▶ [HOW TO COMPLETE THIS TASK] When the line containing "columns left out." appears in the data below, begin copying there and stop only after the line containing "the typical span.".

▶ [SUPPLIED INFORMATION]

-=-=-=-=-

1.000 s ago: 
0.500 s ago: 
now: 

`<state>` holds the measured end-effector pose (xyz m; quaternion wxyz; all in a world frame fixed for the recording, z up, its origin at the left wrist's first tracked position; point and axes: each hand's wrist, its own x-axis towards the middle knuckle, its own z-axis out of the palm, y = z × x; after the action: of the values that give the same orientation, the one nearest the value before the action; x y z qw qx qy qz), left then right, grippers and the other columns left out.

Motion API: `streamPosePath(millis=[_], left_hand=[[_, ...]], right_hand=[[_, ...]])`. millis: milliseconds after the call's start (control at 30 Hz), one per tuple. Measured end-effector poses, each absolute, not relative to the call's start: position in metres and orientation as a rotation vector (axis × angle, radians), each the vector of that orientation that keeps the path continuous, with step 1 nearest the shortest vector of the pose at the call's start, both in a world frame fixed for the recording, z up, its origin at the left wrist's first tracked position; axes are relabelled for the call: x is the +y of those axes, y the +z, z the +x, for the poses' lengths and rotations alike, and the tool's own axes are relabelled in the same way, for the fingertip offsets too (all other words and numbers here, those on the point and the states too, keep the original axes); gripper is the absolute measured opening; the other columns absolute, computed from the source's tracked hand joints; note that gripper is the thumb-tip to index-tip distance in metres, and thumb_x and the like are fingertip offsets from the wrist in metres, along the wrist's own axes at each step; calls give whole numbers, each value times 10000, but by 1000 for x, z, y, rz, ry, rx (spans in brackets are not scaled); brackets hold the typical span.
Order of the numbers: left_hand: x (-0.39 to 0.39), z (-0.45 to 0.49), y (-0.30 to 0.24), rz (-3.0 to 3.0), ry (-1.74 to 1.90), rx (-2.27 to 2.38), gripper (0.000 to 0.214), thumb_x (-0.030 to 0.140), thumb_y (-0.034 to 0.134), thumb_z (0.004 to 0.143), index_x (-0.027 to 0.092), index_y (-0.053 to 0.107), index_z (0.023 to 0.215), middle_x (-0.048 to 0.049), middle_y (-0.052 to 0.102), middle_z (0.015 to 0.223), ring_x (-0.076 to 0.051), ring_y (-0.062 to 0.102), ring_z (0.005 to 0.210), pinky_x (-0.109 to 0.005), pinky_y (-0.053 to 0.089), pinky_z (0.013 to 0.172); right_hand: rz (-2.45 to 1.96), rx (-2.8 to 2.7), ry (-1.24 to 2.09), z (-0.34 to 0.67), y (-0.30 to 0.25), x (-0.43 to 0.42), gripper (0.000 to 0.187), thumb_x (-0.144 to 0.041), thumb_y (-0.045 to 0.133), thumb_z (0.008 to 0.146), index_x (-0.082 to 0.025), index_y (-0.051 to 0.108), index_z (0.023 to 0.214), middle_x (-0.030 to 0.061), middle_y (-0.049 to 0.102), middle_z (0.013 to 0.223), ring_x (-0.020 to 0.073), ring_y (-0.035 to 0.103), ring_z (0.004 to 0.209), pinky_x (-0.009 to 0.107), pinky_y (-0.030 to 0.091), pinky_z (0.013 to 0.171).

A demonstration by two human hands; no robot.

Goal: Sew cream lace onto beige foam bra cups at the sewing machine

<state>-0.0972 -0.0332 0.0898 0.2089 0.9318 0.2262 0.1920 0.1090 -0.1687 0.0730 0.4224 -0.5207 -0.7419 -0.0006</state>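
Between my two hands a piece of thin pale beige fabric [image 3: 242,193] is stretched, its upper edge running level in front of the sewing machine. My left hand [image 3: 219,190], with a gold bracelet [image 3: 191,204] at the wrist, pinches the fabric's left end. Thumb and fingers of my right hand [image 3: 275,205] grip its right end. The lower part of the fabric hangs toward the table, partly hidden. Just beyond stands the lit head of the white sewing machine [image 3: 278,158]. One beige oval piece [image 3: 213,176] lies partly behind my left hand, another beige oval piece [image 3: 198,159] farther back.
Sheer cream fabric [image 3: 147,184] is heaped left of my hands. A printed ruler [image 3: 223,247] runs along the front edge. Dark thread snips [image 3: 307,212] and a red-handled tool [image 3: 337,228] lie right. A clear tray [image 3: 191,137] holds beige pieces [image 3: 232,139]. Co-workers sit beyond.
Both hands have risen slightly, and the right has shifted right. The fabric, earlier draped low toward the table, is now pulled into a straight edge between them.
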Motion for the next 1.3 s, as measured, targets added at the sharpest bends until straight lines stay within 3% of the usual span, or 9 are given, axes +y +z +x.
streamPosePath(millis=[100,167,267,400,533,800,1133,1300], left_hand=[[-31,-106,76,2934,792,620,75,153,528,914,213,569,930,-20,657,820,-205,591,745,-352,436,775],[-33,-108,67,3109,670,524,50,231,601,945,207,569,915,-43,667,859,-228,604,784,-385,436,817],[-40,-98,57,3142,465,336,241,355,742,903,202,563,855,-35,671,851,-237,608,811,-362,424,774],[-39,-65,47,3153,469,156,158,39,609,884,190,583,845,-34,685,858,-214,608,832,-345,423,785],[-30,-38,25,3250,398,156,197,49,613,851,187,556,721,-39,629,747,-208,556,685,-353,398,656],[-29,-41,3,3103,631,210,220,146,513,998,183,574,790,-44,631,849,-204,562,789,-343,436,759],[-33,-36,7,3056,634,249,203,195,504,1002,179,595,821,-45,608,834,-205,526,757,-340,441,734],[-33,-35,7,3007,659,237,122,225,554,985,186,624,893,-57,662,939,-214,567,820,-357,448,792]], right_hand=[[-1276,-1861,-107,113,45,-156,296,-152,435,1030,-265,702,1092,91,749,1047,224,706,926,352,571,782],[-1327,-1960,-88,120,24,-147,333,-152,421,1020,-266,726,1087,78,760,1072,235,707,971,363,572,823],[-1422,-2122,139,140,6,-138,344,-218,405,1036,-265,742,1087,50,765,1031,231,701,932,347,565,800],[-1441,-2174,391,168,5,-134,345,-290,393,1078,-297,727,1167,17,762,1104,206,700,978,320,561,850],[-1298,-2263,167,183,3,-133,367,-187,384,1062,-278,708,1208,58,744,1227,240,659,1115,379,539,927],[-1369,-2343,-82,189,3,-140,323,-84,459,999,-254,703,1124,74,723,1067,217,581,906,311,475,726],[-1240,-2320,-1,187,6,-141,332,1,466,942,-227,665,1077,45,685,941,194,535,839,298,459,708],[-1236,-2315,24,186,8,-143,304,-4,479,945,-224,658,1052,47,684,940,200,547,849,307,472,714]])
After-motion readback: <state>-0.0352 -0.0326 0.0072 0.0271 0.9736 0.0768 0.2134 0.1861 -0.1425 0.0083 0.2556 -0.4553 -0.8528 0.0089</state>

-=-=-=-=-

▶ [EXERCISE RESPONSE]
`<state>` holds the measured end-effector pose (xyz m; quaternion wxyz; all in a world frame fixed for the recording, z up, its origin at the left wrist's first tracked position; point and axes: each hand's wrist, its own x-axis towards the middle knuckle, its own z-axis out of the palm, y = z × x; after the action: of the values that give the same orientation, the one nearest the value before the action; x y z qw qx qy qz), left then right, grippers and the other columns left out.

Motion API: `streamPosePath(millis=[_], left_hand=[[_, ...]], right_hand=[[_, ...]])`. millis: milliseconds after the call's start (control at 30 Hz), one per tuple. Measured end-effector poses, each absolute, not relative to the call's start: position in metres and orientation as a rotation vector (axis × angle, radians), each the vector of that orientation that keeps the path continuous, with step 1 nearest the shortest vector of the pose at the call's start, both in a world frame fixed for the recording, z up, its origin at the left wrist's first tracked position; axes are relabelled for the call: x is the +y of those axes, y the +z, z the +x, for the poses' lengths and rotations alike, and the tool's own axes are relabelled in the same way, for the fingertip offsets too (all other words and numbers here, those on the point and the states too, keep the original axes); gripper is the absolute measured opening; the other columns absolute, computed from the source's tracked hand joints; note that gripper is the thumb-tip to index-tip distance in metres, and thumb_x and the like are fingertip offsets from the wrist in metres, along the wrist's own axes at each step; calls give whole numbers, each value times 10000, but by 1000 for x, z, y, rz, ry, rx (spans in brackets are not scaled); brackets hold the typical span.

Output is complete for this exercise.